Carer's Allowance is a non-contributory benefit in the United Kingdom payable to people who care for a disabled person for at least 35 hours a week. It was first established as Invalid Care Allowance in 1976, and married women were not eligible. This policy was held to be unlawful sexual discrimination by the European Court in 1986 in the case of Jackie Drake.  See Carers rights movement   In May 2020 around 1.1 million people in England were entitled to Carer’s Allowance, of which 780,000 people were being paid it, according to the National Audit Office.

Main conditions

The claimant must be caring for a person who gets Disability Living Allowance (middle or higher rate for personal care), Attendance Allowance or Constant Attendance Allowance, Personal Independence Payment daily living component or Armed Forces Independence Payment and must care for them for at least 35 hours during the week.

Residence conditions

The claimant must have been present in Great Britain for 104 weeks out of the 156 weeks before claiming (two out of the last three years) and pass the habitual residence test.

Amount

£69.70 per week from April 2022 to 2023. It is taxable and counts as earned income.

Age limits

You must be over 16 years of age.

Excluded groups

People in full-time education or who are “gainfully employed”.  The benefit is not entitled if the claimant earns more than £132 per week from paid employment after tax, National Insurance Contributions and allowable expenses including half of any pension contributions, work-related expenses such as the cost of a lease car, and up to 100% of care costs. Income from e.g. occupational pensions and investment income is not considered as earned income, and is not included.

Scotland

As of September 2018, the Scottish Government's social security agency, Social Security Scotland, makes extra payments to Scottish residents who are in receipt of Carer's Allowance on specific "qualifying dates," known as the Carer's Allowance Supplement. This payment is paid twice a year and does not need to be applied for. The next payment of £226.20 will be made in December 2019, to claimants who are in receipt of Carer's Allowance on 14 October 2019.

Effect on other benefits

Counts in full as income for means-tested benefits but carries with it an entitlement to a Carer's Premium on all means-tested benefits, even if Carer's Allowance is not actually paid because of the overlapping rules. (You can’t normally get two income-replacement benefits, e.g. Carer's Allowance and the State Pension, paid together.)
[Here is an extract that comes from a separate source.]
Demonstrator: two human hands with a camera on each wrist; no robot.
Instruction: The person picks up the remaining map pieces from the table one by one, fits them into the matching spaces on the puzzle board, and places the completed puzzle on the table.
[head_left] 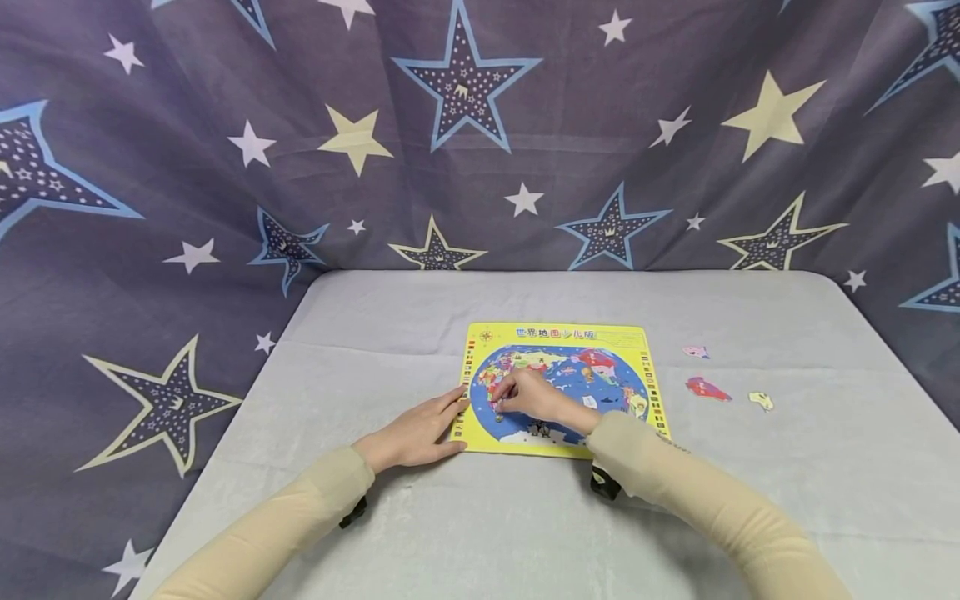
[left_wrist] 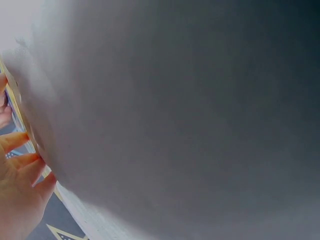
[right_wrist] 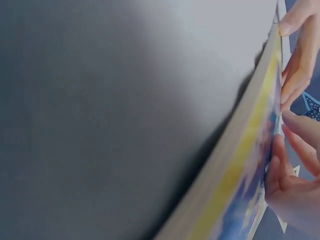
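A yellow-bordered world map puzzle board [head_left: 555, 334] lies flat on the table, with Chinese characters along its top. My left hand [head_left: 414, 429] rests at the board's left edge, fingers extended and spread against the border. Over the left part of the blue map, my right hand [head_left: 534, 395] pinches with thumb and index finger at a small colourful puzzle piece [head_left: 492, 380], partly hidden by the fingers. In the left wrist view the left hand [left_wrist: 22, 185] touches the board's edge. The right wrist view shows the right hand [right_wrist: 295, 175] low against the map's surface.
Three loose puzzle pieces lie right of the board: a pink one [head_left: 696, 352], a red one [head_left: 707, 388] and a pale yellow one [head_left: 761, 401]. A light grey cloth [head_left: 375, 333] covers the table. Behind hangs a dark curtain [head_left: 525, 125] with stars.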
If you can't be paid Carer's Allowance because of this rule, you have an ‘underlying entitlement’ to Carer's Allowance instead. This might mean you could get:

 the carer premiums in Jobseeker's Allowance and Income Support
 the extra amount for carers in Pension Credit
 the carer element in Universal Credit

This premium continues for eight weeks after you cease to be entitled to Carer's Allowance. It also entitles you to an earnings disregard of £15 if you haven’t already got one.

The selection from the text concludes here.